§ **Problem to work on**: The full listing needs to be output exactly.

§ **Stored data**:
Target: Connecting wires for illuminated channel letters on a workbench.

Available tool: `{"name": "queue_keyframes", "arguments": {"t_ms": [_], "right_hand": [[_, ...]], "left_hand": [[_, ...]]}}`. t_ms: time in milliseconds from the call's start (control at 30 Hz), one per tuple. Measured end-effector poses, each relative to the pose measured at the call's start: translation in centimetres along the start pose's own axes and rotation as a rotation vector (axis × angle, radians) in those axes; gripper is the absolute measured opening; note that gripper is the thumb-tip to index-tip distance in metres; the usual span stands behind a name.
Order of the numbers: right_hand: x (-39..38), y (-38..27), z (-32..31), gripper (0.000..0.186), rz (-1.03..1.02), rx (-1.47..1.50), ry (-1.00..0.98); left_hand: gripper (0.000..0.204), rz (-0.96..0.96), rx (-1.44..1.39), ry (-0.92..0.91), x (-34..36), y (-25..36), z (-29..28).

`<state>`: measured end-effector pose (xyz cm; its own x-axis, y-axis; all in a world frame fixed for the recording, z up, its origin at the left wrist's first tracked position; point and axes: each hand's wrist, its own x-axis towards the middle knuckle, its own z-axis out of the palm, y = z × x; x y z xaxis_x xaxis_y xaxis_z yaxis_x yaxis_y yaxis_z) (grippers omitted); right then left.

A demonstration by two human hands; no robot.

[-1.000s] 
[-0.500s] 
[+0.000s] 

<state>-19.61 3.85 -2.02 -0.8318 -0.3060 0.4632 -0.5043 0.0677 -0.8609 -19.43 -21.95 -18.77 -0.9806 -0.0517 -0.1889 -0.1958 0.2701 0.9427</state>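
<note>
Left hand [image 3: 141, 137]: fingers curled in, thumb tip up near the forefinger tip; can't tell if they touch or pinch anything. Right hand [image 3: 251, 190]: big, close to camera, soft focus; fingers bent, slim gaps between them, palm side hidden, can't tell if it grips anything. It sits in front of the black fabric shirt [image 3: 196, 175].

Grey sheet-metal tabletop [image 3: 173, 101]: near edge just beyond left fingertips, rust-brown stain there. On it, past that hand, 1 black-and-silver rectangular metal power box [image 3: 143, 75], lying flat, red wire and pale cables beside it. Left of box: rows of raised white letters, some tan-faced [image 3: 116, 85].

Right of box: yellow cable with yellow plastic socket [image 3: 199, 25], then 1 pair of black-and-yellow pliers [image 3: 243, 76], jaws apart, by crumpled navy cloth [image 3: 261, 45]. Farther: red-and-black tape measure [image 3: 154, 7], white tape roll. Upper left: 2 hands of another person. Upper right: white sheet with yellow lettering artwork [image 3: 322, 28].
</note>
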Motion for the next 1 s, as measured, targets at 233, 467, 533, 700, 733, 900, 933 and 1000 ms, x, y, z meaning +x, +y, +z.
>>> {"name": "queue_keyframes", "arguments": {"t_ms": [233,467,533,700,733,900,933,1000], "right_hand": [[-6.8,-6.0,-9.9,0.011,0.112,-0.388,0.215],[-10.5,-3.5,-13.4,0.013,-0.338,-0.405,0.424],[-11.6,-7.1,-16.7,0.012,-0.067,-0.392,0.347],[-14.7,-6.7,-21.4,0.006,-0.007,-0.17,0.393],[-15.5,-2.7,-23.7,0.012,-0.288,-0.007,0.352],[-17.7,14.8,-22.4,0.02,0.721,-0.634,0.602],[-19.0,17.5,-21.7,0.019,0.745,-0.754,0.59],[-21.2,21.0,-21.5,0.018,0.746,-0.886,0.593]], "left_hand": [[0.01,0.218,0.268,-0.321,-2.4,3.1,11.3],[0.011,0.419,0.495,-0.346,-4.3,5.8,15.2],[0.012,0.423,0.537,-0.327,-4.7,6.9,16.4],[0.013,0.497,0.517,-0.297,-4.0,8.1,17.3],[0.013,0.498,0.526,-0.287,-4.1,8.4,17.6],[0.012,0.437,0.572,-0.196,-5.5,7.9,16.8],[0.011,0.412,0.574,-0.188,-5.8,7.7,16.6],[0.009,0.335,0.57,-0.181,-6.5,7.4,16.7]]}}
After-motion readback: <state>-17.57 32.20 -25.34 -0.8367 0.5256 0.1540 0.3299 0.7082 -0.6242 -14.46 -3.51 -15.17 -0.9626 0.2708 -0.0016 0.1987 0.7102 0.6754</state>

§ **Solution to this task**:
Target: Connecting wires for illuminated channel letters on a workbench.

Available tool: `{"name": "queue_keyframes", "arguments": {"t_ms": [_], "right_hand": [[_, ...]], "left_hand": [[_, ...]]}}`. t_ms: time in milliseconds from the call's start (control at 30 Hz), one per tuple. Measured end-effector poses, each relative to the pose measured at the call's start: translation in centimetres along the start pose's own axes and rotation as a rotation vector (axis × angle, radians) in those axes; gripper is the absolute measured opening; note that gripper is the thumb-tip to index-tip distance in metres; the usual span stands behind a name.
Order of the numbers: right_hand: x (-39..38), y (-38..27), z (-32..31), gripper (0.000..0.186), rz (-1.03..1.02), rx (-1.47..1.50), ry (-1.00..0.98); left_hand: gripper (0.000..0.204), rz (-0.96..0.96), rx (-1.44..1.39), ry (-0.92..0.91), x (-34..36), y (-25..36), z (-29..28).

`<state>`: measured end-effector pose (xyz cm; its own x-axis, y-axis; all in a world frame fixed for the recording, z up, its origin at the left wrist's first tracked position; point and axes: each hand's wrist, its own x-axis towards the middle knuckle, its own z-axis out of the palm, y = z × x; x y z xaxis_x xaxis_y xaxis_z yaxis_x yaxis_y yaxis_z) (grippers omitted); right then left.

A demonstration by two human hands; no robot.

[-1.000s] 
[-0.500s] 
[+0.000s] 

<state>-19.61 3.85 -2.02 -0.8318 -0.3060 0.4632 -0.5043 0.0677 -0.8609 -19.43 -21.95 -18.77 -0.9806 -0.0517 -0.1889 -0.1958 0.2701 0.9427</state>
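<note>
Left hand [image 3: 141, 137]: fingers curled in, thumb tip up near the forefinger tip; can't tell if they touch or pinch anything. Right hand [image 3: 251, 190]: big, close to camera, soft focus; fingers bent, slim gaps between them, palm side hidden, can't tell if it grips anything. It sits in front of the black fabric shirt [image 3: 196, 175].

Grey sheet-metal tabletop [image 3: 173, 101]: near edge just beyond left fingertips, rust-brown stain there. On it, past that hand, 1 black-and-silver rectangular metal power box [image 3: 143, 75], lying flat, red wire and pale cables beside it. Left of box: rows of raised white letters, some tan-faced [image 3: 116, 85].

Right of box: yellow cable with yellow plastic socket [image 3: 199, 25], then 1 pair of black-and-yellow pliers [image 3: 243, 76], jaws apart, by crumpled navy cloth [image 3: 261, 45]. Farther: red-and-black tape measure [image 3: 154, 7], white tape roll. Upper left: 2 hands of another person. Upper right: white sheet with yellow lettering artwork [image 3: 322, 28].
</note>
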Motion for the next 1 s, as measured, targets at 233, 467, 533, 700, 733, 900, 933 and 1000 ms, x, y, z meaning +x, +y, +z.
>>> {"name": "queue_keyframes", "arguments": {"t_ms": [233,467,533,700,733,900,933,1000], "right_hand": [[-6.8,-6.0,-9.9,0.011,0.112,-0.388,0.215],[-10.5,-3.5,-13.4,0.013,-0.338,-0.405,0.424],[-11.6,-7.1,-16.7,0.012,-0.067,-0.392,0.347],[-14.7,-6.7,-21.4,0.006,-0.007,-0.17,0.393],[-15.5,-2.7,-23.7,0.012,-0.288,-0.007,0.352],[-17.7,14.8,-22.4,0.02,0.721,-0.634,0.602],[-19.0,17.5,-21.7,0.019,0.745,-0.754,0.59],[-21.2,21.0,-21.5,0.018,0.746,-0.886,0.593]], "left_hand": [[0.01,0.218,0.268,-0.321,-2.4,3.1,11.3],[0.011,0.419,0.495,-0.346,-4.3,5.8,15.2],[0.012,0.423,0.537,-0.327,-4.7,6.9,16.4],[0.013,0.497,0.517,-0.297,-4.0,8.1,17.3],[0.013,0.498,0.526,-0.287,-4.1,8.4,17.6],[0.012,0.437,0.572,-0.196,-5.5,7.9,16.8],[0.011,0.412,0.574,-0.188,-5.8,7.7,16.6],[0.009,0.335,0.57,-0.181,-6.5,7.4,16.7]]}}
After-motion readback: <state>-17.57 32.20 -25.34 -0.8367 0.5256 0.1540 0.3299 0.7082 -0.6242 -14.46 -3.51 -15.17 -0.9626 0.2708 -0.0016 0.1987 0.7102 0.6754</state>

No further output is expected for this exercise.